In 1958 Charles David Keeling began collecting carbon dioxide samples that became the basis for the first graph describing the build-up of carbon dioxide in the atmosphere, the Keeling Curve. This is the most known story. The less known story is that the Keeling Curve also shows the universal importance of forests. Carbon levels—despite constantly increasing—fluctuate according to a seasonal cycle: they decrease in spring and summer in the northern hemisphere, when the leaves from plants absorb CO2 with photosynthesis, and increase again in fall and winter.


Forests are at the centre of our planet’s future, both in terms of climate change mitigation and as an important base for building sustainable development. Technology has allowed the creation of new materials and composites out of wood pulp and fibres at market prices and with a more sustainable production cycle. This has resulted in job increases in the forestry sector and in an expansion of the green economy based on forestry products: from building and heating, to fashion and bioplastics.
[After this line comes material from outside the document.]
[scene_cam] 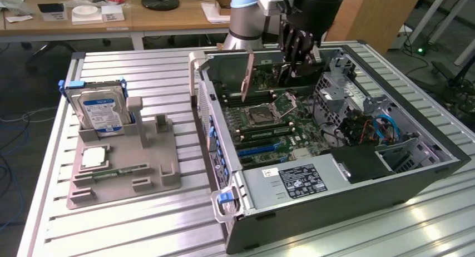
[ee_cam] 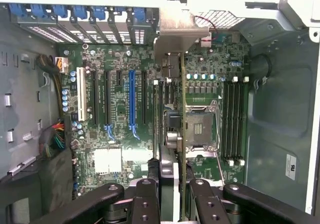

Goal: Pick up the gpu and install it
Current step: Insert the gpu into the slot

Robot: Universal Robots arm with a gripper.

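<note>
My gripper (scene_cam: 298, 55) hangs inside the open computer case (scene_cam: 415, 173), shut on the gpu (scene_cam: 286, 73). The card is upright, its green board and black cooler below the fingers and its silver end bracket (scene_cam: 248, 74) toward the rear wall of the case. In the wrist view the gpu (ee_cam: 172, 114) is seen edge-on between my fingers (ee_cam: 150, 184), running up to the bracket (ee_cam: 177, 31). It hovers above the motherboard (ee_cam: 117, 134), between the expansion slots, one of them the blue slot (ee_cam: 131, 101), and the CPU socket (ee_cam: 200, 129). Whether its edge touches a slot I cannot tell.
To the exterior view's left a grey holder tray (scene_cam: 141, 168) carries a silver hard drive with a blue label (scene_cam: 100, 113), a RAM stick (scene_cam: 119, 172) and a small square chip (scene_cam: 94, 157). The power supply (scene_cam: 297, 182) and drive cage with cables (scene_cam: 364, 129) crowd the case.
</note>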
In this sense, even if we do not directly inhabit the forest, we still are—and we will increasingly become—forest dependent people.


Despite the universality and importance of this message for both climate change mitigation and social and economic development, forest issues are still overlooked in national and international policy debates. To give this message a sharper edge, from 23 to 25 March 2014, the ECE region’s Forest Communicators Network met in Berlin, under the auspices of the UNECE/FAO Forestry and Timber Section, to discuss and share best practices on how to reach a larger audience within a digital age.


In addition to the expertise of the members of the Forest Communicators Network, the organizers of the three-day meeting looked outside the forestry sector to gather fresh ideas and learn about innovative methods for reaching out more effectively. With this in mind, an invitation to participate was extended to the person responsible for TEDx Berlin, Mr Stephen Balzer, and to Mr David Abbas, Public Information Officer at UNFCCC.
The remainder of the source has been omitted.